> _Exercise brief_: Give back all of the data unchanged. Keep every word as it is.

Data extract START

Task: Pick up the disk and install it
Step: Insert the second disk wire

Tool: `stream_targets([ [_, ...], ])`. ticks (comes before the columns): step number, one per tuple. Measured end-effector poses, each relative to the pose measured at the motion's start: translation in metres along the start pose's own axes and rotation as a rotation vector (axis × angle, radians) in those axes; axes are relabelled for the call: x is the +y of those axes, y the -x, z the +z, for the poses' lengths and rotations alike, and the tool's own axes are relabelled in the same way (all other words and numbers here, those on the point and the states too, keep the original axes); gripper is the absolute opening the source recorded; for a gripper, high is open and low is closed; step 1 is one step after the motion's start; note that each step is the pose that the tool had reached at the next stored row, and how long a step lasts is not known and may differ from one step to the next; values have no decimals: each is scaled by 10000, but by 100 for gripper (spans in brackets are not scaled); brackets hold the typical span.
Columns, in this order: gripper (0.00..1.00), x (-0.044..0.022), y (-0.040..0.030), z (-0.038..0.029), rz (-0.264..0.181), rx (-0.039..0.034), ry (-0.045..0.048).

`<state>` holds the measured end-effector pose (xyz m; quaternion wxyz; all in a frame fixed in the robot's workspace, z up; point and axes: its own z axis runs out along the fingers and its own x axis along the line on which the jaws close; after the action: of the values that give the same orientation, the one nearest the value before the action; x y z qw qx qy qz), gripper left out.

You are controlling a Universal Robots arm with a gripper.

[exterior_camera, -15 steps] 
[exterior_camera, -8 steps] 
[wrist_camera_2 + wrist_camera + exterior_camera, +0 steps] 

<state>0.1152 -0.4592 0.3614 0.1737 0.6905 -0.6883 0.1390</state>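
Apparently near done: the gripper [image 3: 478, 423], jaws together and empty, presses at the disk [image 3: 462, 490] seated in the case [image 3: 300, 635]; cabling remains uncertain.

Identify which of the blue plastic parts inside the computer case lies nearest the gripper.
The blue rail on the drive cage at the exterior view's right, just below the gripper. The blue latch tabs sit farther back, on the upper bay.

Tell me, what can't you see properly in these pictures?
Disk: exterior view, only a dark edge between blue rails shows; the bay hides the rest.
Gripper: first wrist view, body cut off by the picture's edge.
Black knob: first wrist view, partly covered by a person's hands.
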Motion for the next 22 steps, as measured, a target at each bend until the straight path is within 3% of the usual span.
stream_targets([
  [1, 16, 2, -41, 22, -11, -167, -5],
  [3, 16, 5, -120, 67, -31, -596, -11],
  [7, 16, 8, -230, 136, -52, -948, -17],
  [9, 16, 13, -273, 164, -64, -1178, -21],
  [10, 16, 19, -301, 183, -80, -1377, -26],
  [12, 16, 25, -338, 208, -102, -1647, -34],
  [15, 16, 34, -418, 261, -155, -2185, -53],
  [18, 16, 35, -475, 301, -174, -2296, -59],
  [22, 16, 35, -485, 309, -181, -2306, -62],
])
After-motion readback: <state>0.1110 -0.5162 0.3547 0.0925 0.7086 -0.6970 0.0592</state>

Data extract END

> _Finished exercise_:
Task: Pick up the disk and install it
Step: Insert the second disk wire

Tool: `stream_targets([ [_, ...], ])`. ticks (comes before the columns): step number, one per tuple. Measured end-effector poses, each relative to the pose measured at the motion's start: translation in metres along the start pose's own axes and rotation as a rotation vector (axis × angle, radians) in those axes; axes are relabelled for the call: x is the +y of those axes, y the -x, z the +z, for the poses' lengths and rotations alike, and the tool's own axes are relabelled in the same way (all other words and numbers here, those on the point and the states too, keep the original axes); gripper is the absolute opening the source recorded; for a gripper, high is open and low is closed; step 1 is one step after the motion's start; note that each step is the pose that the tool had reached at the next stored row, and how long a step lasts is not known and may differ from one step to the next; values have no decimals: each is scaled by 10000, but by 100 for gripper (spans in brackets are not scaled); brackets hold the typical span.
Columns, in this order: gripper (0.00..1.00), x (-0.044..0.022), y (-0.040..0.030), z (-0.038..0.029), rz (-0.264..0.181), rx (-0.039..0.034), ry (-0.045..0.048).

`<state>` holds the measured end-effector pose (xyz m; quaternion wxyz; all in a frame fixed in the robot's workspace, z up; point and axes: its own z axis runs out along the fingers and its own x axis along the line on which the jaws close; after the action: of the values that give the same orientation, the one nearest the value before the action; x y z qw qx qy qz), gripper left out.

You are controlling a Universal Robots arm with a gripper.

[exterior_camera, -15 steps] 
[exterior_camera, -8 steps] 
[wrist_camera_2 + wrist_camera + exterior_camera, +0 steps] 

<state>0.1152 -0.4592 0.3614 0.1737 0.6905 -0.6883 0.1390</state>
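Apparently near done: the gripper [image 3: 478, 423], jaws together and empty, presses at the disk [image 3: 462, 490] seated in the case [image 3: 300, 635]; cabling remains uncertain.

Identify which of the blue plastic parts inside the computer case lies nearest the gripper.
The blue rail on the drive cage at the exterior view's right, just below the gripper. The blue latch tabs sit farther back, on the upper bay.

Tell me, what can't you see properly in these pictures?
Disk: exterior view, only a dark edge between blue rails shows; the bay hides the rest.
Gripper: first wrist view, body cut off by the picture's edge.
Black knob: first wrist view, partly covered by a person's hands.
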Motion for the next 22 steps, as measured, a target at each bend until the straight path is within 3% of the usual span.
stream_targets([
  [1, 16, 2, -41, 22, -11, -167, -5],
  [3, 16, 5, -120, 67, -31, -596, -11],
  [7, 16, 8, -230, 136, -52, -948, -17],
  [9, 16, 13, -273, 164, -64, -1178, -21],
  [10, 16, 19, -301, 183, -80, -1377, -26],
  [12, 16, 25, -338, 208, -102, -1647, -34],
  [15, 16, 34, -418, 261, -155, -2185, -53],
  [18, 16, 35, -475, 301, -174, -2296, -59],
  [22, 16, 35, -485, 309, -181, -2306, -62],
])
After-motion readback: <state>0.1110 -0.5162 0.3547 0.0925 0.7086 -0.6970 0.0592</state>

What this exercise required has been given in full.